[WORK TASK]: The whole listing is to be returned exactly.

"""

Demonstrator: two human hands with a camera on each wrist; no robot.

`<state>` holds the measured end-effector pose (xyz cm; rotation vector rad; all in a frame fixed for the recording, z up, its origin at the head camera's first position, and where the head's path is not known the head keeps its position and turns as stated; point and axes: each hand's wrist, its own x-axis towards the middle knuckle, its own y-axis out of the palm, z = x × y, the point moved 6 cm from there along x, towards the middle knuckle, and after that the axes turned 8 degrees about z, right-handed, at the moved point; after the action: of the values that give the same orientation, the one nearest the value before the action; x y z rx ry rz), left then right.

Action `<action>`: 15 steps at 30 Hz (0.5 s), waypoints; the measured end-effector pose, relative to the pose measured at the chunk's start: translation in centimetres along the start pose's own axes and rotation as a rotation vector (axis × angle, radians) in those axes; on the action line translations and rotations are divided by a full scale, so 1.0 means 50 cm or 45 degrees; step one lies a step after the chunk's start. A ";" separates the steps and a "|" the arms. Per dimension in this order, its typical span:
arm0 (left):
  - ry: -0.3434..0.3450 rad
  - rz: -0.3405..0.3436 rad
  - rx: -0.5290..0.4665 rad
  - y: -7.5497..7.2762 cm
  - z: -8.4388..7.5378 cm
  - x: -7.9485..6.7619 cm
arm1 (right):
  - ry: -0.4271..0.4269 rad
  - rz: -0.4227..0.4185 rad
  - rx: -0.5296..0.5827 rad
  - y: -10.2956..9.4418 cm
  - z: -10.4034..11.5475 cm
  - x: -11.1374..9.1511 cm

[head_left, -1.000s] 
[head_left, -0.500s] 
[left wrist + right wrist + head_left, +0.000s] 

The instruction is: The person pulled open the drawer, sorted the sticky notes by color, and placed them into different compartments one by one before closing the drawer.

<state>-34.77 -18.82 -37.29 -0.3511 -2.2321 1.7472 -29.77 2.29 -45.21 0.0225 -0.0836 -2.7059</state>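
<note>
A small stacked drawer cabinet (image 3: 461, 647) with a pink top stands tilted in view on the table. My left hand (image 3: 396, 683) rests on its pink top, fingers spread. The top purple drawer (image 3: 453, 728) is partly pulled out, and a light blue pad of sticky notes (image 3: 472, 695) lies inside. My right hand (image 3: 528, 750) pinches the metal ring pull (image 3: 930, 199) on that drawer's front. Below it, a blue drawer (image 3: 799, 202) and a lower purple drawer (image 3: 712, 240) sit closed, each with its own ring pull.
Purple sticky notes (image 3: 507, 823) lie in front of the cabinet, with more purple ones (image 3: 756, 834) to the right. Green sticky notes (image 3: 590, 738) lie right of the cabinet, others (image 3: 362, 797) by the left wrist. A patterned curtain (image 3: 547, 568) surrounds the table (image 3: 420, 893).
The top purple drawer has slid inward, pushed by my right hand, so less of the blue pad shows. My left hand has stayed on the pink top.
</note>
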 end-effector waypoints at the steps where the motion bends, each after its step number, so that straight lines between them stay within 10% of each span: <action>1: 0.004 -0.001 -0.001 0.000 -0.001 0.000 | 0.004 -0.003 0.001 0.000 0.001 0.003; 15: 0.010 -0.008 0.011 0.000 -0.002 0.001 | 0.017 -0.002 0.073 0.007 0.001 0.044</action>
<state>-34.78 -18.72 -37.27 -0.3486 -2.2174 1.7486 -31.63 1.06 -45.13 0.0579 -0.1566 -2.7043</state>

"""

[TASK RESPONSE]:
Demonstrator: two human hands with a camera on each wrist; no robot.

`<state>` holds the measured end-effector pose (xyz cm; rotation vector rad; all in a frame fixed for the recording, z up, its origin at the head camera's first position, and where the head's path is not known the head keeps its position and turns as stated; point and axes: each hand's wrist, its own x-axis towards the middle knuckle, its own y-axis out of the palm, z = x × y, the point moved 6 cm from there along x, towards the middle knuckle, and after that the axes turned 8 degrees about z, right-handed, at the moved point; after the action: of the values that give the same orientation, the one nearest the value before the action; x y z rx ry rz), left then right.

Action `<action>`: 15 steps at 30 Hz (0.5 s), waypoints; the measured end-effector pose, relative to the pose measured at the chunk's start: translation in centimetres along the start pose's own axes and rotation as a rotation vector (axis × angle, radians) in those axes; on the action line translations and rotations are divided by a full scale, so 1.0 means 50 cm or 45 degrees; step one lies a step after the chunk's start. A ";" separates the steps and a "|" the arms. Per dimension in this order, its typical span:
arm0 (left):
  - ry: -0.3434..0.3450 rad
  - rz: -0.3405..0.3436 rad
  - rx: -0.5290..0.4665 rad
  - y: -7.5497..7.2762 cm
  - z: -8.4388..7.5378 cm
  - x: -7.9485..6.7619 cm
arm1 (right):
  - ry: -0.4271..0.4269 rad
  - rz: -0.4227..0.4185 rad
  - rx: -0.5296..0.5827 rad
  - y: -10.2956..9.4418 cm
  - z: -10.4034..11.5475 cm
  - x: -11.1374..9.1511 cm

[head_left, -1.000s] 
[head_left, -0.500s] 
[left wrist + right wrist + head_left, +0.000s] 

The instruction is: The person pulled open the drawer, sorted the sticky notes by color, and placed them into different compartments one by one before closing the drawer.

<state>-34.77 -18.82 -37.29 -0.3511 -2.2321 1.7472 -29.77 2.29 -45.21 0.0225 -0.0836 -2.7059</state>
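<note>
A small stacked drawer cabinet (image 3: 461, 647) with a pink top stands tilted in view on the table. My left hand (image 3: 396, 683) rests on its pink top, fingers spread. The top purple drawer (image 3: 453, 728) is partly pulled out, and a light blue pad of sticky notes (image 3: 472, 695) lies inside. My right hand (image 3: 528, 750) pinches the metal ring pull (image 3: 930, 199) on that drawer's front. Below it, a blue drawer (image 3: 799, 202) and a lower purple drawer (image 3: 712, 240) sit closed, each with its own ring pull.
Purple sticky notes (image 3: 507, 823) lie in front of the cabinet, with more purple ones (image 3: 756, 834) to the right. Green sticky notes (image 3: 590, 738) lie right of the cabinet, others (image 3: 362, 797) by the left wrist. A patterned curtain (image 3: 547, 568) surrounds the table (image 3: 420, 893).
The top purple drawer has slid inward, pushed by my right hand, so less of the blue pad shows. My left hand has stayed on the pink top.
</note>
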 end-effector waypoints at the steps where the motion bends, each after its step number, so that straight lines between them stay within 10% of each span: <action>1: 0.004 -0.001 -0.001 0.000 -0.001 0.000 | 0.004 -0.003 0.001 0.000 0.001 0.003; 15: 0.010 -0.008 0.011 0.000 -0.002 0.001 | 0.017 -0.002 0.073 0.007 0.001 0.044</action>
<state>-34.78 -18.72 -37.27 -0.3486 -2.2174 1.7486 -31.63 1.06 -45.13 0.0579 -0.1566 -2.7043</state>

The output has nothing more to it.